Look for the word "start" in the entries below, then copy every line that has it.

(Dataset excerpts)

_ _ _ _

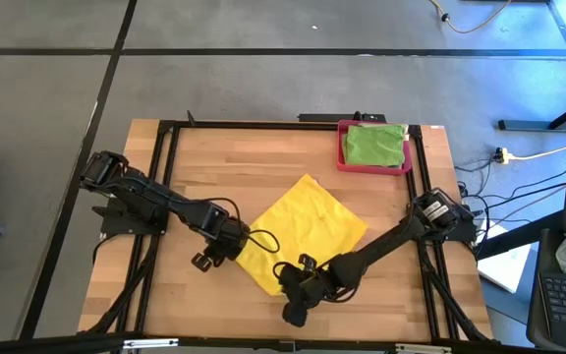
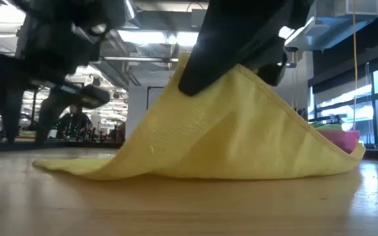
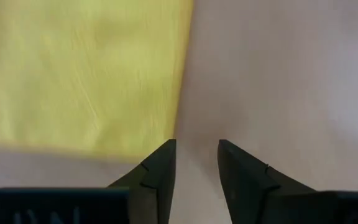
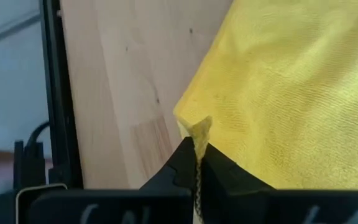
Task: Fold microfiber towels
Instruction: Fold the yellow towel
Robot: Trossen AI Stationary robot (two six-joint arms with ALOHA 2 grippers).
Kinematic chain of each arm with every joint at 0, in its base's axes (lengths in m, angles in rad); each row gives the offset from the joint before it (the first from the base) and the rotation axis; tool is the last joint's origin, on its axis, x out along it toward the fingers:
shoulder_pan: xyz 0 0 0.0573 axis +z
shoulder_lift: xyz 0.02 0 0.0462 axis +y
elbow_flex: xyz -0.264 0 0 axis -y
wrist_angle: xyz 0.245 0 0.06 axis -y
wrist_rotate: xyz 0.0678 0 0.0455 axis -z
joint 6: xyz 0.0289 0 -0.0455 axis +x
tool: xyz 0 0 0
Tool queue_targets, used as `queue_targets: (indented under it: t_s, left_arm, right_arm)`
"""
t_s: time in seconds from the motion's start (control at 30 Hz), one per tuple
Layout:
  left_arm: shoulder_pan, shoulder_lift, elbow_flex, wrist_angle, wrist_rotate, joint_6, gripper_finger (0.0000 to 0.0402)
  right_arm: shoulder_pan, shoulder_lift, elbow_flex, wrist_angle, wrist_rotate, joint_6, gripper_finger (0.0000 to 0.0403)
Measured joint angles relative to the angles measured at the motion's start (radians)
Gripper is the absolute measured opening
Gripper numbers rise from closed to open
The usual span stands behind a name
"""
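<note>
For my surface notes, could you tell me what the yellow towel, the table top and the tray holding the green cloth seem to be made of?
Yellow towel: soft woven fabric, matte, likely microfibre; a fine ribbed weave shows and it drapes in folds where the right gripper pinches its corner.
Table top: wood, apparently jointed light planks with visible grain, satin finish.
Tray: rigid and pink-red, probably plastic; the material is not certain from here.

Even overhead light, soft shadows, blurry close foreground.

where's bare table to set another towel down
Bare wood lies at the far left, between the black frame and the pink tray, above the yellow towel. The near middle is crowded: left gripper and right gripper flank the towel.
</note>
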Motion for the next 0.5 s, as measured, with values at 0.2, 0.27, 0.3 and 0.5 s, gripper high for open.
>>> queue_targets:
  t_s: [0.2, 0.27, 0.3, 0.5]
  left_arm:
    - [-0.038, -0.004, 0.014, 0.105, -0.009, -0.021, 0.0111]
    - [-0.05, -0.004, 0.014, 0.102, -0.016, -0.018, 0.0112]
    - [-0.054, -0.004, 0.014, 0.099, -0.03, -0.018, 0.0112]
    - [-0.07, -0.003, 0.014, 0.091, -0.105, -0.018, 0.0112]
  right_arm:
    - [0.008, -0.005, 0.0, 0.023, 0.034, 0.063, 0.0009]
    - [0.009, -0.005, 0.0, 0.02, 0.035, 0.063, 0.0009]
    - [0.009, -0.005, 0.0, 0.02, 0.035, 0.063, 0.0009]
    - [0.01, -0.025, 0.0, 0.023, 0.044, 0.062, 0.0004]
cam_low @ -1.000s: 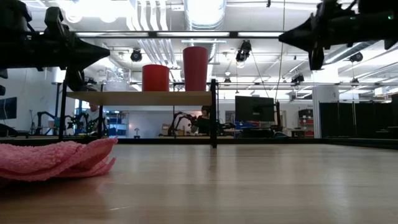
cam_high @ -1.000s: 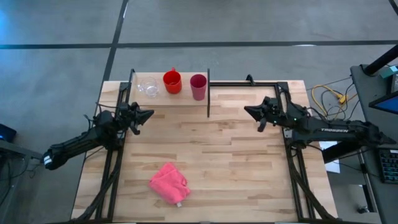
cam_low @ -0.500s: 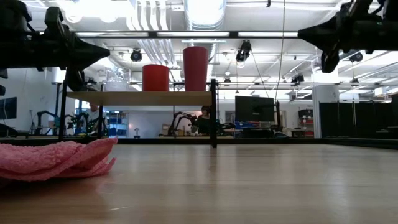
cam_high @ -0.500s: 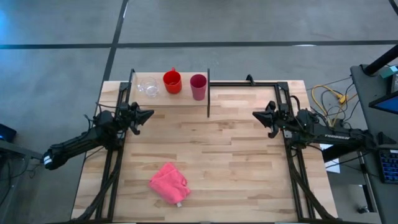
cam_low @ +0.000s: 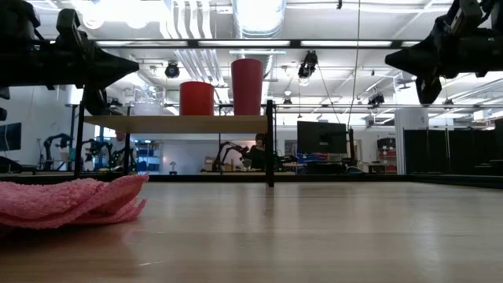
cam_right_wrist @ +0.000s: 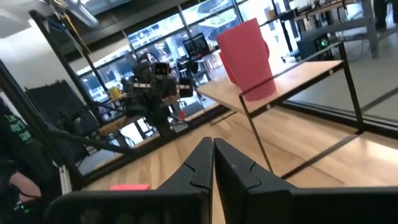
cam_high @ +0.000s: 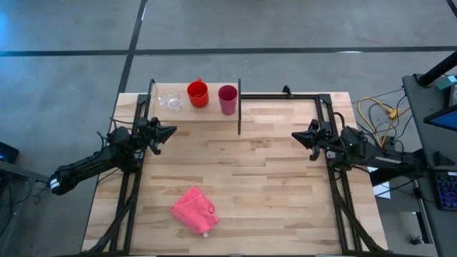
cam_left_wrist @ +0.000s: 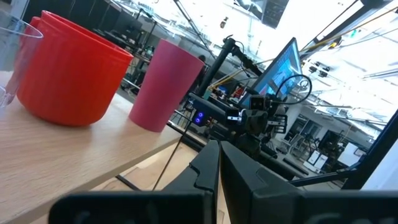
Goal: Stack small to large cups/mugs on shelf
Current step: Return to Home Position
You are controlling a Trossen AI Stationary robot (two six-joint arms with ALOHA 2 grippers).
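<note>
Pink cloth (cam_high: pixel 193 209) lies at seven o'clock on the tabletop (cam_high: pixel 271 200). Left gripper (cam_high: pixel 172 130) hovers at nine, fingers pressed together. Right gripper (cam_high: pixel 294 135) hovers at three, fingers pressed together too. Up at eleven, the shelf (cam_high: pixel 211 113) carries a row: clear cup (cam_high: pixel 170 98), red-orange mug (cam_high: pixel 198 93), then magenta tumbler (cam_high: pixel 228 98) at its three-o'clock end.

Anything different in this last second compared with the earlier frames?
The right gripper, shut and empty, has drawn back toward the table's right edge. The left gripper, the clear cup, red mug and magenta tumbler on the shelf, and the pink cloth have not moved.
</note>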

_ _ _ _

* [Task result]
t_s: time in seconds from the motion's start (control at 30 Hz), one per tuple
Measured joint angles relative to the angles measured at the motion's start (radians)

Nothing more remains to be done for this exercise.